Dr Jane Marriott and James McSweeney of the University of Surrey have produced a critical analysis of the Armed Forces Compensation Scheme in the current issue of Web Journal of Current Legal Issues.

In outline:

"This article addresses issues that arise out of a state's undertaking to compensate, from public funds, citizens it has placed in harm's way through its policy- and decision-making. In the past decade, many western liberal democratic states have been required to place a value on their citizens through the provision of compensation to troops injured as a result of their deployment to Afghanistan and Iraq. Here we examine the UK's much criticised Armed Forces Compensation Scheme (AFCS), charting its development and analysing its strengths and its flaws, in order to assess whether it places adequate value upon the sacrifices of the citizens for which it was created. We investigate whether, in its attempts to create a compensatory framework that mimics Tort, the legislature has ultimately promised an equivalence that the AFCS fails to deliver in substance and we examine the idea that the AFCS represents an uneasy and unnecessary collapse of the distinction between corrective and distributive justice."
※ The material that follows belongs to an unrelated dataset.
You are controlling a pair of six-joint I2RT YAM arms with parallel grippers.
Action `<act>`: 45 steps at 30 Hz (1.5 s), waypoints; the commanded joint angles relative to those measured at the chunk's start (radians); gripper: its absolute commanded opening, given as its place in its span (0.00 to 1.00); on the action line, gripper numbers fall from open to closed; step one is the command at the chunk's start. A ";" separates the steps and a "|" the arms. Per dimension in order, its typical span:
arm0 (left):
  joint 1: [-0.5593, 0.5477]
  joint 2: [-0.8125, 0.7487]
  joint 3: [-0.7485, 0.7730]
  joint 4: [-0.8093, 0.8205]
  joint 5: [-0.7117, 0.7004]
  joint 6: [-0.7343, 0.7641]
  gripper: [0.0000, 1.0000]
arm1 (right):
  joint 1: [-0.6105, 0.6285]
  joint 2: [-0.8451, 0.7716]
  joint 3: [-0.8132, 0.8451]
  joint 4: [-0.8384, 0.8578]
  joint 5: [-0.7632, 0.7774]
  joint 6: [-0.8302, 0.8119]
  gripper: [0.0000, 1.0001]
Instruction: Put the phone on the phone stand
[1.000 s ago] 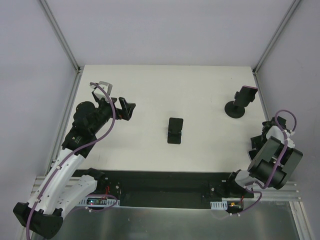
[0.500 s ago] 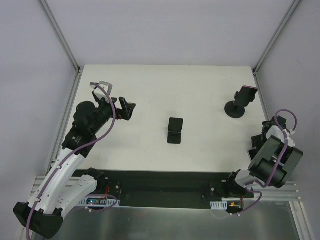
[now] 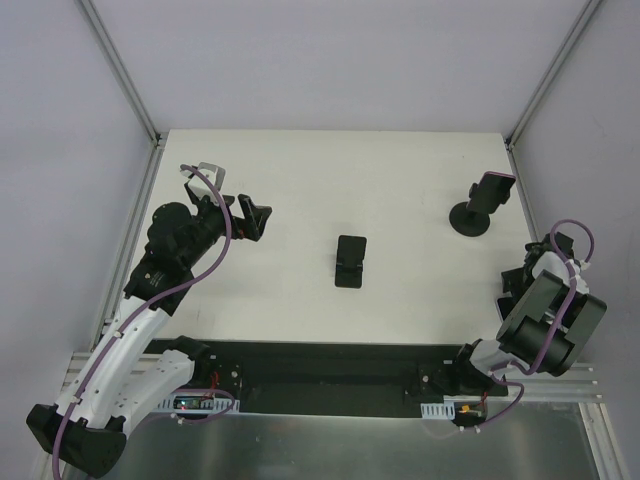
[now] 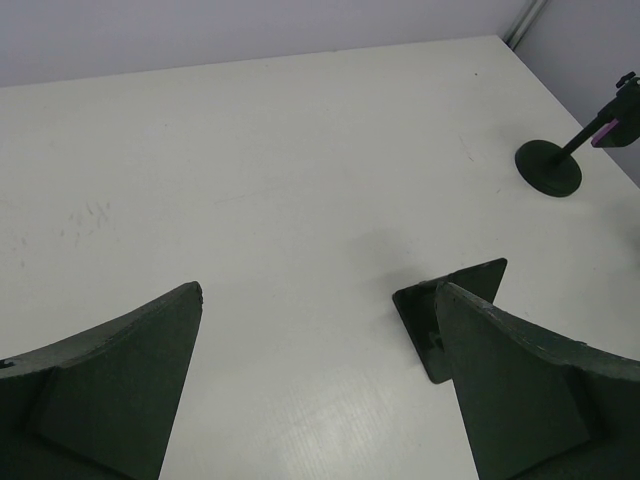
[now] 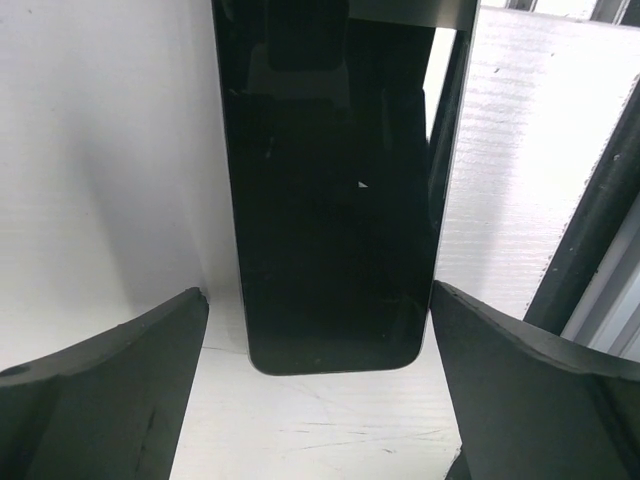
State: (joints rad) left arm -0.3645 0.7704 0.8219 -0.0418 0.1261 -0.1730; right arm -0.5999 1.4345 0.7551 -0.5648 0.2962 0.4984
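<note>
From above, the left gripper [image 3: 254,219] reaches over the table's [image 3: 400,180] left side and the right gripper [image 3: 522,278] points down at the near right edge. The phone stand [image 3: 350,262] sits mid-table. In the left wrist view the jaws are spread and empty, with one finger hiding part of the stand. In the right wrist view the jaws gape around the flat phone [image 5: 335,200] without touching it, and its far end is cut off.

A: Top cam?
B: High, behind the arm bases, looking down on the whole table [image 3: 400,180].
A: Left wrist?
B: Low, facing across twd the right side; shares the phone stand [image 4: 420,325] w/ the top view.
A: Right wrist?
B: V. close, pointing down at the phone [image 5: 335,200].
</note>
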 commanded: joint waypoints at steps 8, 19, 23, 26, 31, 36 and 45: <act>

Fine Iolis but do you have a view?
I was medically discharged in 1986 after 15 years service because of injuries recieved during active service. I had a cheque for £18,000 a lot of money in 86. The financial advisor, recommended by the rehab board told me to put £15.000 into a scheme run by Royal Insurance (liverpool called The Royal Event) for 5 years. at the end of the term I recieved £6.000.
Please be aware that whatever the merits of the compensation scheme, everyone in the financial services industry will try to steal your money.
Please be aware that whatever the merits of the compensation scheme, everyone in the financial services industry will try to steal your money.
An entirely accurate observation. Regulated usury predominates in lending while derisory rates of interest prevail in saving. Permanent indebtedness is an extremely effective method of social control which is more difficult to achieve in respect of those whose income is generated from interest derived from capital. A 'neccessitous' man will submit to any condition the unscrupulous may impose upon him and will therefore never be a completely free man.
There are some inaccuracies in the document. It measures AFCS payouts against what would be received through litigation. AFCS is no blame, therefore a civil case may be pursued, but with two things in mind:

1. The MoD has combat immunity, I.e, the MoD cannot be sued for injuries sustained in combat, however they can still be sued if someone has been injured through negligence.

2. Any awards through AFCS will be taken into account if a case is found for the complainant.
The MOD, in a report, A Review of the Armed Forces Compensation Scheme, announced on 9 Mar 2011 that changes to the Scheme will result in significant increases.

The scheme pays a tax-free lump sum for injuries due to service, with the most seriously injured given a tax-free, index-linked Guaranteed Income Payment for life.

Other changes include:

an increase to all lump sum award payments - except the top award which was recently doubled to £570,000;

Increase in the maximum award for mental illness from £48,875 to £140,000;

the creation of a new 'independent' medical expert group to advise on compensation; and

a revised approach to awarding compensation for multiple injuries.
It's improved, but it's still not good enough.

Also the time scale it took to implement this was disgraceful.